Foi claramente um dos piores fins de semana de Félix da Costa dos últimos tempos. Já não nos lembramos de ver o piloto português tão perseguido pelo azar, a que se juntaram alguns erros. O problema na travagem na qualificação já estava a complicar a tarefa que ficou ainda mais difícil com a saída de pista de Mortara. No arranque da corrida sofreu um toque de Dan Ticktum e o português aproveitou para criticar a abordagem do estreante:
“Assim que arranquei, o meu carro desligou-se – algum tipo de problema de software – e depois voltou a ligar-se”, explicou AFC. “Mas, obviamente, está muito vulnerável nesse momento e eu cheguei à curva 1 e o piloto [Ticktum] no meu interior bloqueou as rodas, que depois atingiu-me. Bati noutro carro e parti a minha suspensão dianteira esquerda. Tive um pouco de azar porque fui colocado no meio de dois estreantes, entre o Ticktum e o Askew. Um deles foi demasiado cauteloso, o que para mim era a abordagem certa, o Oliver, ele teve uma boa corrida. E o Dan, ele tentou entrar onde não havia [espaço], não devia ter lá estado e foi excessivamente agressivo e sim, ele acabou com a minha corrida.”

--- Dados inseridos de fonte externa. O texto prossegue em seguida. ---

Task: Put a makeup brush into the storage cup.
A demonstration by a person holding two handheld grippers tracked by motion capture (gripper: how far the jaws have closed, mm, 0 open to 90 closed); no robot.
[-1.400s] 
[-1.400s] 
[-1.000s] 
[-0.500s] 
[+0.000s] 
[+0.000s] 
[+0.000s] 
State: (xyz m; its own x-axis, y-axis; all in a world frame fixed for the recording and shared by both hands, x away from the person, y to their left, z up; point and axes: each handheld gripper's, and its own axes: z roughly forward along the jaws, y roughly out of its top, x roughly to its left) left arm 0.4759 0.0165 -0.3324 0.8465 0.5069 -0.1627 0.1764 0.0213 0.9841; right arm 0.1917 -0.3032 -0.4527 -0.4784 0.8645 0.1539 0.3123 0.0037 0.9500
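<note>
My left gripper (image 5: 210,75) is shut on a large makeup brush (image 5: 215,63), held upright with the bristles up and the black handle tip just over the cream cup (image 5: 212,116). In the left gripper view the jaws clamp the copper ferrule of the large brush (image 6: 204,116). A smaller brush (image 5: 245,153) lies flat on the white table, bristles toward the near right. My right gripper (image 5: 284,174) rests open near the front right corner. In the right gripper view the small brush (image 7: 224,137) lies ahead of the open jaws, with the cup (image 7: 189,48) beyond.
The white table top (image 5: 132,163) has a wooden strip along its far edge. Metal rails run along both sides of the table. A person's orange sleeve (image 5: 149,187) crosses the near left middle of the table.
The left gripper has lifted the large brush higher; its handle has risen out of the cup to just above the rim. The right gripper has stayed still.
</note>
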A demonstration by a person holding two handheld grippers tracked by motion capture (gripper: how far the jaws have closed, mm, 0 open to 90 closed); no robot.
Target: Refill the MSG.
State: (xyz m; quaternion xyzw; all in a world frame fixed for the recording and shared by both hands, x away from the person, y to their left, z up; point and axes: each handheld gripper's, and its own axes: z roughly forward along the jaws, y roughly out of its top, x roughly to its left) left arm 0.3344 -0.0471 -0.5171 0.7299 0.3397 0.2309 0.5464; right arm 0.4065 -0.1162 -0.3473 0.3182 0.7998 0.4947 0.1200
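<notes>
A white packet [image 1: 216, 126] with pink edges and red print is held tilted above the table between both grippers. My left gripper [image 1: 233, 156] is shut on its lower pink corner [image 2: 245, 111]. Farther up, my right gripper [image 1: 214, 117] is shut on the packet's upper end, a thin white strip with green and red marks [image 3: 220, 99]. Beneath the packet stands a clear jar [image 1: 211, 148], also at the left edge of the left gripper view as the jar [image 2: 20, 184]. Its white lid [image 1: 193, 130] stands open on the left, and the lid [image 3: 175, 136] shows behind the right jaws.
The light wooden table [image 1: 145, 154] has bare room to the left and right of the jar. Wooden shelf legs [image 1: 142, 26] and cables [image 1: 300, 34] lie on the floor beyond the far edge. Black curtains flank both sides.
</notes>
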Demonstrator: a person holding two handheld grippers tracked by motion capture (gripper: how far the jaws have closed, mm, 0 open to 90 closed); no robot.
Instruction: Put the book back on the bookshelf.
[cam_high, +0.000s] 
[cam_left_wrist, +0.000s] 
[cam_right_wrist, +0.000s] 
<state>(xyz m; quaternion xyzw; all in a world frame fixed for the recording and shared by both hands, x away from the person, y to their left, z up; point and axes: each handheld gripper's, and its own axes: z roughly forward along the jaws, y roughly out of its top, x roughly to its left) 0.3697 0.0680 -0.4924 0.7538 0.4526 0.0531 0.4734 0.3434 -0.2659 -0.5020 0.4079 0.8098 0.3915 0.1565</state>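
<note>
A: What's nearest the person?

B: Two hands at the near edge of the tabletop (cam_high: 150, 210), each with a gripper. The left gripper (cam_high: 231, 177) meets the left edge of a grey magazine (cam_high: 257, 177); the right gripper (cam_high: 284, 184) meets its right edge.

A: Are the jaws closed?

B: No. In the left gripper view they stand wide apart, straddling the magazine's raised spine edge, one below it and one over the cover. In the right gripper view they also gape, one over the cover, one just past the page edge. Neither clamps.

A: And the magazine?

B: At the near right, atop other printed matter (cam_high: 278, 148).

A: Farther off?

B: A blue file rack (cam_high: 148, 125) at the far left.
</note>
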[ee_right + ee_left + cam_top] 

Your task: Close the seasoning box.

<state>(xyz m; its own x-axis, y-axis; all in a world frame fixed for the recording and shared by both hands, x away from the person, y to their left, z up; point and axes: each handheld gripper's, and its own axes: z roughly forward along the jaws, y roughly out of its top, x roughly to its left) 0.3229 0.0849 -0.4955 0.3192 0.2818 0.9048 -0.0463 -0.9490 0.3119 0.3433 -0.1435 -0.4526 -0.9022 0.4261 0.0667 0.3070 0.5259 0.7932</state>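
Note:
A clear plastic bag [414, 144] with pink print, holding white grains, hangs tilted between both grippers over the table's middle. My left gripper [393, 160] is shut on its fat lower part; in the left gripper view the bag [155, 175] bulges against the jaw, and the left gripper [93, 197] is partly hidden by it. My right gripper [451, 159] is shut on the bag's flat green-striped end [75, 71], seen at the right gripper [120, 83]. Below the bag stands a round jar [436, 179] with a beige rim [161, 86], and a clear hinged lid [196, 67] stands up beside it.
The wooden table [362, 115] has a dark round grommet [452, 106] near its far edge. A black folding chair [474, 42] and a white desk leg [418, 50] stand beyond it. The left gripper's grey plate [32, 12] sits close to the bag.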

Veio o segundo dia e Félix da Costa foi a primeira vítima da novidade do novo formato. Não viu a “sua” luz verde e entrou em pista fora de tempo. Um erro que prejudicou o que podia ter sido uma boa qualificação. Na corrida, um carro subvirador arruinou a corrida do #13.
Motivos de preocupação? É certo que começar com uma jornada dupla e ficar a zeros é francamente negativo, mas Félix da Costa já nos habituou a grandes recuperações. É na adversidade que o piloto de Cascais mostra a sua valia e dele, continuamos a esperar muitas coisas boas. Não começou bem, mas Félix da Costa não gosta de desafios fáceis.